司法書士の一人言
Soliloquy
» 遺言②
公開日:2017.6.5前回は遺言の趣旨等、入口の部分を掲載しました。
今回からは具体的なことを書いていきます。
遺言の必要性
遺言を書いておいた方がいいという場合はどのような場合かを具体例と理由を記載して説明していきます。
①遺言者の配偶者との間に子どもがいない場合
この事例の相続人は直系尊属(親)となるか、直系尊属が既に亡くなっていれば兄弟姉妹が相続人となります。
しかし、兄弟姉妹には遺留分がないため、配偶者に全て相続させるという遺言を書いておけば遺言とおりの内容が実現できることになります。
遺留分とは、相続人のために留保されなければならない遺産の一定割合のことです。例えば、相続人が妻及び子2人という場合には、「全ての財産を妻に相続させる」という遺言の内容だと、子2人の遺留分を侵害することになるので、遺言者が死亡した後、遺留分減殺請求権を行使される可能性があります。
②遺言者が先妻と離婚し、その後再婚をし、先妻との間に子がいる場合
この事例の相続人は先妻との間の子と後妻になります。
先妻との間の子が後妻と養子縁組をしていない限りは、ほぼ関わりがないので遺産分割がまとまりにくいということが多いです。
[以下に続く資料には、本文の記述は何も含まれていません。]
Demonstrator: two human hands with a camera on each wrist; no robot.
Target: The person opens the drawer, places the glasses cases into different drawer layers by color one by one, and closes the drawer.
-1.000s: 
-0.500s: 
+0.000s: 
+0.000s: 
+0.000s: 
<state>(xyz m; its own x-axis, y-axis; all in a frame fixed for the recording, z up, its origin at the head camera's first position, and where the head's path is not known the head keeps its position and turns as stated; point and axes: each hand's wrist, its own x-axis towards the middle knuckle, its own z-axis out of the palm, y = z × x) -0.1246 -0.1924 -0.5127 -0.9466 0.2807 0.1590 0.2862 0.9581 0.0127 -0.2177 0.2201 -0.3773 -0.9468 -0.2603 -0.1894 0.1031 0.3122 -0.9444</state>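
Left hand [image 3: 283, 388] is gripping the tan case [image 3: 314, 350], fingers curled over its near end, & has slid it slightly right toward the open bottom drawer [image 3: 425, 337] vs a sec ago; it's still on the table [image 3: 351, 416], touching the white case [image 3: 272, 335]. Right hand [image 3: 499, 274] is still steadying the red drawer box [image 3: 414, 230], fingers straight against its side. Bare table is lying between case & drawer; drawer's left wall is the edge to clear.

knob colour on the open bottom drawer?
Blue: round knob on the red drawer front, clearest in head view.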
この場合にも、遺言を書いておくことが有効的な手段となります。
③ 遺言者を献身的に世話してくれた長男の嫁に財産を分けてあげたいとき
長男の嫁は、遺言者の相続人ではありません。このような気持ちがある場合には遺言を書いておかないと遺言者の財産を長男の嫁に分けてあげることはできません。
④ 内縁の夫・妻がいる場合
内縁とは、婚姻の意思をもって共同生活をし、世間的には夫婦と認められているにも関わらず、法律で定められている婚姻届を提出していないため法律的には夫婦として認められていない関係のことをであり、内縁の夫・妻は相続人ではないです。この場合には、遺言がない場合には、夫・妻の法定相続人が相続することになります。
⑤ 相続人ごとに承継させたい財産を指定したいとき
例えば、不動産は長男、預貯金は妻、株式は次男に相続させたい場合などです。この場合、遺言がなかったとした場合、不動産、預貯金及び株式はそれぞれの財産ごとに法定相続分にて共有することになります。もちろん、その後に遺産分割協議にて分ければいいですが、遺産分割協議には遺言者の意思はないので遺言者が事例のように指定したい場合には遺言を書く必要があるでしょう。
⑥ 相続人が全くいない場合
相続人がいない場合には、一定の手続きを経て国に帰属することになります。推定相続人がいない場合、遺言がないと財産は一定の手続きを経て、特別縁故者と認定される人がいなければ国のものになってしまいます。推定相続人がいない方は遺言を書いて財産を承継してもらう人を指定することができます。慈善団体に寄付するなどはよくある話です。
以上の事例のような場合には遺言を書いておいた方がいいでしょう。あくまでも一例なので、遺言を書いた方がいいかお悩みの方は一度専門家に相談してみたらいかがでしょうか?
今回も遺言の必要性を書いて終わってしまいました。
次回は、遺言の種類から書いていきたいと思います。